Eclipselink and Hibernate performed the first three test without any problems. The first difference appeared in the test with the composite primary key. Eclipselink mastered this test without problems. Hibernate first complained about the @IdClass, unlike eclipselink it insists on a default constructor for this class too, like for a proper entity class. This is easily remedied, just change it to:
case class Role4Key(var user_id: Int, var proj_id: Int) {
  def this() = this(0,0)
}
But with this change the real problems just start.
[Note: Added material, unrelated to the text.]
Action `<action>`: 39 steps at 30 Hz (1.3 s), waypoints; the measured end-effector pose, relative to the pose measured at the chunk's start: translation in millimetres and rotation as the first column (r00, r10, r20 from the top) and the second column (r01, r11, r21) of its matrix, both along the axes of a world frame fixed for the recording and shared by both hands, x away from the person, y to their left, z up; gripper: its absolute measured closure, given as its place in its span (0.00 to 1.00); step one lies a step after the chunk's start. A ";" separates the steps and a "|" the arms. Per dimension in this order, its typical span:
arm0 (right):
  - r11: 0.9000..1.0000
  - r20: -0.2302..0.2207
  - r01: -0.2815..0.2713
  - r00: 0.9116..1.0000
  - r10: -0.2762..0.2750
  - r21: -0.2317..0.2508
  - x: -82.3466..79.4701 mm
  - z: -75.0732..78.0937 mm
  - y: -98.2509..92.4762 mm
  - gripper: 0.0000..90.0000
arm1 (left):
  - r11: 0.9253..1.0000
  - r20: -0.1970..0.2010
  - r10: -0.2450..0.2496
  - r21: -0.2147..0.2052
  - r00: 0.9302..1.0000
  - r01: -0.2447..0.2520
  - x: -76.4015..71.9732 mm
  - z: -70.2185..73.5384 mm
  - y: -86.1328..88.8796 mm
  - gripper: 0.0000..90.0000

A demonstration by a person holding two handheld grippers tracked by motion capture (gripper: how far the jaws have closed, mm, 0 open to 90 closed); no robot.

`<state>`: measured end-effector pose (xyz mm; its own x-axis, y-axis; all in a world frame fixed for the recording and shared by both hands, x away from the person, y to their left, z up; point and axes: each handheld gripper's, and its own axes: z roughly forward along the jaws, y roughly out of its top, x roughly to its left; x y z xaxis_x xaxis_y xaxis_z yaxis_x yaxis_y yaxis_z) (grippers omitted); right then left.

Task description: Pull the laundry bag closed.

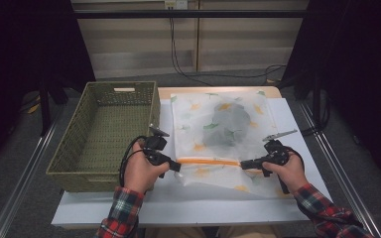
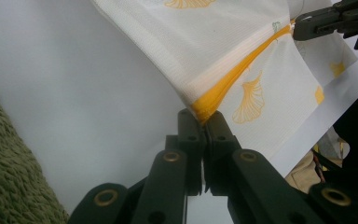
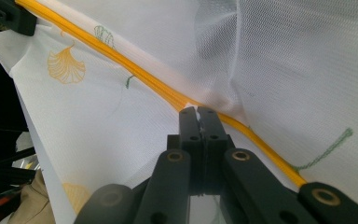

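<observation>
White worktop [image 1: 287,129] carries a mesh bag [image 1: 223,134] — its orange zipper [image 1: 209,161] runs crosswise, left gripper [image 1: 177,166] pinching one end, right gripper [image 1: 243,164] pinching the other.

The mesh bag [image 1: 223,134] is white, printed with yellow ginkgo leaves and a few green ones, and a grey shape shows through it. Its zipper [image 1: 209,161] is orange-yellow. The woven basket [image 1: 69,148] is olive green. The counter [image 1: 297,144] cover is white. Both claws are black. The sleeves [image 1: 121,213] are red, green and white plaid.
</observation>
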<state>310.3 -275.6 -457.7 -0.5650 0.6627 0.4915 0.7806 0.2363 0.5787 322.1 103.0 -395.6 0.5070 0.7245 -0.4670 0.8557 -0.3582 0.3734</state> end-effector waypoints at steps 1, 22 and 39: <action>1.000 0.000 -0.002 1.000 0.002 0.002 0.1 -0.1 -0.4 1.00 | 1.000 -0.004 0.001 -0.003 1.000 -0.001 0.2 0.0 0.1 0.97; 1.000 -0.006 0.010 1.000 -0.010 0.007 -1.3 -0.2 -8.5 1.00 | 1.000 -0.008 -0.007 0.003 1.000 0.007 0.8 0.9 1.8 0.97; 1.000 -0.007 0.024 1.000 -0.024 -0.005 -3.2 -0.5 -16.2 1.00 | 1.000 -0.012 0.000 -0.005 1.000 0.000 0.9 1.8 2.1 0.97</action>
You get a long trace of nested exceptions, with the root cause beeing
Caused by: java.sql.SQLException: Invalid argument in JDBC call:
  parameter index out of range: 5
        at org.hsqldb.jdbc.Util.sqlException(Unknown Source)
        at org.hsqldb.jdbc.Util.sqlException(Unknown Source)
        ... lots more
This happens probably when trying to add the sixth parameter to this four parameter query, which is the last one hibernate logs:
Hibernate: insert into roles4 (proj_id, title, user_id, version)
           values (?, ?, ?, ?)

The Code

Here is a tar-archive with the code. To use it, you must download the JPA implementations, install scalatest and fix the paths in the ant.properties file.

History

The first version contained @BeanProperty annotations on all fields, which are nice in general, but unnecessary for JPA.